С тех пор довелось мне встречаться с известными людьми, среди которых также были политические лидеры, также были люди, способные привлечь к себе умы и сердца, а иногда даже люди, преисполненные личного обаяния. Но ни один человек не врезался мне в память с такой четкостью, никто не произвел такого впечатления от непосредственного общения с ним, ничья воля не поражала, как удар тока. Была в Бен-Гурионе, по крайней мере, в то утро, какая-то гипнотическая энергия.

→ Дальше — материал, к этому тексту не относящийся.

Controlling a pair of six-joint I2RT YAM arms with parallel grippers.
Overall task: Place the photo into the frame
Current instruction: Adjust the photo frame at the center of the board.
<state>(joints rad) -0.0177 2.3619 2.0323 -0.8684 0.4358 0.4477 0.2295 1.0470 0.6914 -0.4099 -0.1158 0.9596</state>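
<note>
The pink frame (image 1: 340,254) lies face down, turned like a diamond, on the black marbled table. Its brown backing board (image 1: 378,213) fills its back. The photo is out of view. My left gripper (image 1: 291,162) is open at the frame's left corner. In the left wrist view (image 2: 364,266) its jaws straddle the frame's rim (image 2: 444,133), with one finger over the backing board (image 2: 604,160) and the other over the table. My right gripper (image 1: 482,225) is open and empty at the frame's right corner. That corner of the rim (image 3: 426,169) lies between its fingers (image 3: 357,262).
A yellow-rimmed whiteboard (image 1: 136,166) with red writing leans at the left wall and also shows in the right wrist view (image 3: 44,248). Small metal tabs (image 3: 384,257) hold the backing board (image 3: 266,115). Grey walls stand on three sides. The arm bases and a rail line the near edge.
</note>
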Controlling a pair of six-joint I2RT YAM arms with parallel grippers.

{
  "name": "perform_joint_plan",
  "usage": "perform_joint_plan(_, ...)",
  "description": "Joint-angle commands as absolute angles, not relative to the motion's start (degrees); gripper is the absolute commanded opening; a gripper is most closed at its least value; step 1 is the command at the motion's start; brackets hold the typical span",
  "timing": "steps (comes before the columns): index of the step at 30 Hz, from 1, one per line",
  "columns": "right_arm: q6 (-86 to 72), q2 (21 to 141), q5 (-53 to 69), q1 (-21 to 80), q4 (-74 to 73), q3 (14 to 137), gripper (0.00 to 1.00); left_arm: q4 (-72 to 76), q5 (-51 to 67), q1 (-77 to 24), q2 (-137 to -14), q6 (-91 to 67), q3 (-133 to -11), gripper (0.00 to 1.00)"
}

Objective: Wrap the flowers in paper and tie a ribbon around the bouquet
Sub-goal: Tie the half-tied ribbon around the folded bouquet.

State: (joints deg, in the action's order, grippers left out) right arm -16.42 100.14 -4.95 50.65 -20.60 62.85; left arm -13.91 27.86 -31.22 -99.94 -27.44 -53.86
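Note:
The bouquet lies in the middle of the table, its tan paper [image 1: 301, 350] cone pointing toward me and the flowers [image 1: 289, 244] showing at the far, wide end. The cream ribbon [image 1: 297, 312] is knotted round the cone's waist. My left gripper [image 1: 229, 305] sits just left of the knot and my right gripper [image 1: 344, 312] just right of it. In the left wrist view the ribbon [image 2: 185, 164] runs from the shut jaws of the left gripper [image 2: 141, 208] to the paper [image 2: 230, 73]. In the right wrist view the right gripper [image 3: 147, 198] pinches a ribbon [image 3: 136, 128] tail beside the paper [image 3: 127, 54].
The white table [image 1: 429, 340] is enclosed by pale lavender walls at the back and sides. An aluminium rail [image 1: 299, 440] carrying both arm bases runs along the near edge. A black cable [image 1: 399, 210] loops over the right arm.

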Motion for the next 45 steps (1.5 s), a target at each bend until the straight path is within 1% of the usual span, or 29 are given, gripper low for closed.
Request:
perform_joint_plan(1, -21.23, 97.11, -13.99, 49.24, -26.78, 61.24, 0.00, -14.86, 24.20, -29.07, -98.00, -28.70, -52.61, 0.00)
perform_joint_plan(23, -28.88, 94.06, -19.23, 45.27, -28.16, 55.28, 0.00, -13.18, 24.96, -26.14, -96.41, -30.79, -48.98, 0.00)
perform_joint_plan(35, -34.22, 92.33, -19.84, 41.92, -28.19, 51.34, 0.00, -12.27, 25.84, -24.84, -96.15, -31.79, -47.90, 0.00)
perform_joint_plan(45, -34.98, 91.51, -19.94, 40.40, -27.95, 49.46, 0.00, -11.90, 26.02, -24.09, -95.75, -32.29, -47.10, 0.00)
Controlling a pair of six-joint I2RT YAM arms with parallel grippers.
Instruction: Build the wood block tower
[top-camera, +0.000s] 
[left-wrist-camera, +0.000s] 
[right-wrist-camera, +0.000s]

Прав был Исайя Берлин в своем жестоком определении: Бен-Гурион, несмотря на Платона и Спинозу, не был интеллектуалом. От всего этого был он далек. Мне представляется, что был он этаким крестьянином-ясновидцем. Что-то древнее было в нем. Что-то не из нынешнего века. Душевная простота, почти библейская. Сила воли, которая разила, как удар сфокусированного лазерного луча. Уже в дни его безрадостного детства — в местечке Плонск на востоке Польши — овладели, по-видимому, Бен-Гурионом две простые идеи: евреи должны вернуться в Эрец-Исраэль и возродить там свое государство, а он, Бен-Гурион, является тем человеком, который должен стать вождем евреев. И во все дни своей жизни он никогда не отступал от этих, принятых еще в детстве, решений. И все подчинил им.
Он был человеком прямым и жестоким, и как большинство мечтателей, не задавался вопросом, чего все это будет стоить. Или, возможно, задумывался на миг, но тут же отвечал: «Будет стоить столько, сколько будет стоить». Во времена моего детства все — от Клаузнеров до остальных противников «левых» из нашего квартала Керем Авраам — твердили мне денно и нощно, что все несчастья еврейского народа — от Бен-Гуриона. В том окружении, где я рос, он был «плохим человеком». Воплощением всех пороков власти «левых».
А в свои зрелые годы я был противником его методов и действий, но уже с иных — с левых позиций. Как и многие интеллигентные израильтяне моего поколения, я видел в Бен-Гурионе — еще со времен так называемого «дела Лавона» — едва ли не диктатора, у меня вызывала острое чувство неприятия даже его «твердая рука» по отношению к арабам в дни Войны за Независимость, в период «операций возмездия», следовавших за актами арабского террора. Только в последние годы я стал читать о нем — и сомневаться: возможно, я был неправ.